Vom Koalitionspartner CSU erfuhr die CDU Zustimmung für ihr Konzept. Seine Partei sei prinzipiell mit dem Integrationspapier der CDU einverstanden, sagte Parteichef Horst Seehofer. "Alles ist abgestimmt, und wir begrüßen diese Initiative der CDU im Prinzip sehr." Auf der einen Seite müsse man erreichen, dass Zuwanderer, die bleiben dürften, in den Arbeitsmarkt fänden. "Auf der anderen Seite wollen wir auch keine Dumpinglöhne. Das ist der Punkt, wo man sehr klug in der Umsetzung sein muss."

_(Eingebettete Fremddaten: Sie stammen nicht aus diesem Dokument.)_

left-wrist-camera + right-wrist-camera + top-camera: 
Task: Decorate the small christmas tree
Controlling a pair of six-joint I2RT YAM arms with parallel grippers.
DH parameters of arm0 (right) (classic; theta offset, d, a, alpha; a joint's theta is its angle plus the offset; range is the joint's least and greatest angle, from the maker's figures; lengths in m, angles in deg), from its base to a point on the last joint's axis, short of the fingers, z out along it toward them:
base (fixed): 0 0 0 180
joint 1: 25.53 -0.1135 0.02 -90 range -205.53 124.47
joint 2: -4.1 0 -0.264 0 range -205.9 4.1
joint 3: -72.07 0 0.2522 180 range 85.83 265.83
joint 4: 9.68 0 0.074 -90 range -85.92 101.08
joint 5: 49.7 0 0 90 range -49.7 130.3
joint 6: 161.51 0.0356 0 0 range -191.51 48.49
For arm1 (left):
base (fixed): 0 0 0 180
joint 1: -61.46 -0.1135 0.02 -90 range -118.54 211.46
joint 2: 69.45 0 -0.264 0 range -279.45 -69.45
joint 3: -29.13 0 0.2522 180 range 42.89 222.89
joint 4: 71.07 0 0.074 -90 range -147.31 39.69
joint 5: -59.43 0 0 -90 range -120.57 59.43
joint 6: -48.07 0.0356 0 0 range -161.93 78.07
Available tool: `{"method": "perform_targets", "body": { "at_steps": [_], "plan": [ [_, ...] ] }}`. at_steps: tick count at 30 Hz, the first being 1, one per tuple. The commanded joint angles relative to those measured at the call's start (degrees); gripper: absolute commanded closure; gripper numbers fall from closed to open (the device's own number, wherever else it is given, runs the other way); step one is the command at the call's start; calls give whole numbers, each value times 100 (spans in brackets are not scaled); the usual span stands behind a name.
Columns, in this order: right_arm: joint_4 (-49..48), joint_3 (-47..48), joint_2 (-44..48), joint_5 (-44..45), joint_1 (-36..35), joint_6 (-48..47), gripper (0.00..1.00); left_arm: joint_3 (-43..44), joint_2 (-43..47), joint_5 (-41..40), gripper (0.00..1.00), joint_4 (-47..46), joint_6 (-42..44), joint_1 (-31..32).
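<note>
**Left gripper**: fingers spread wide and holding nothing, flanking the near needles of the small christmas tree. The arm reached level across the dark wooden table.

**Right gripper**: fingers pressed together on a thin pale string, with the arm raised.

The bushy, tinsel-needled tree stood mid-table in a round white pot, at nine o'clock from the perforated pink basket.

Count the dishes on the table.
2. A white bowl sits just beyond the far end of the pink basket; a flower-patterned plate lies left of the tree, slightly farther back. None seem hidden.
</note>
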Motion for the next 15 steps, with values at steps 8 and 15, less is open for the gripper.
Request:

20 Prozent der Flüchtlinge seien Analphabeten, 80 bis 90 Prozent müssten erst qualifiziert werden, damit sie eine Ausbildung machen könnten. "Da müssen wir doch überlegen, wie überwinden wir die ganzen Hürden." Zuwanderer müssten auf den Arbeitsmarkt hingeführt werden. Wenn sie dort seien, "dann gelten die Regeln, wie für alle", sagte der CSU-Chef.

Gabriel: "CDU verschweigt Kosten der Integration"

Anders als die CSU warf SPD-Chef Sigmar Gabriel der CDU Unehrlichkeit vor. Das Konzept verschweige die integrationspolitischen Folgekosten des Flüchtlingszuzugs kritisierte der Vizekanzler. Die Union sei "nicht bereit, der Bevölkerung die Wahrheit zu sagen über die Kosten der Integration". "Wer von Integration redet und über die Finanzierung schweigt, der belügt die Bevölkerung", sagte Gabriel nach einer Sitzung des SPD-Präsidiums.

Die CDU habe schon einmal die Bevölkerung über die Kosten eines politischen Großvorhabens vorsätzlich im Unklaren gelassen - nämlich bei der deutschen Vereinigung. Der SPD-Chef bezifferte die Kosten für ein Integrationsprogramm auf drei bis fünf Milliarden Euro pro Jahr.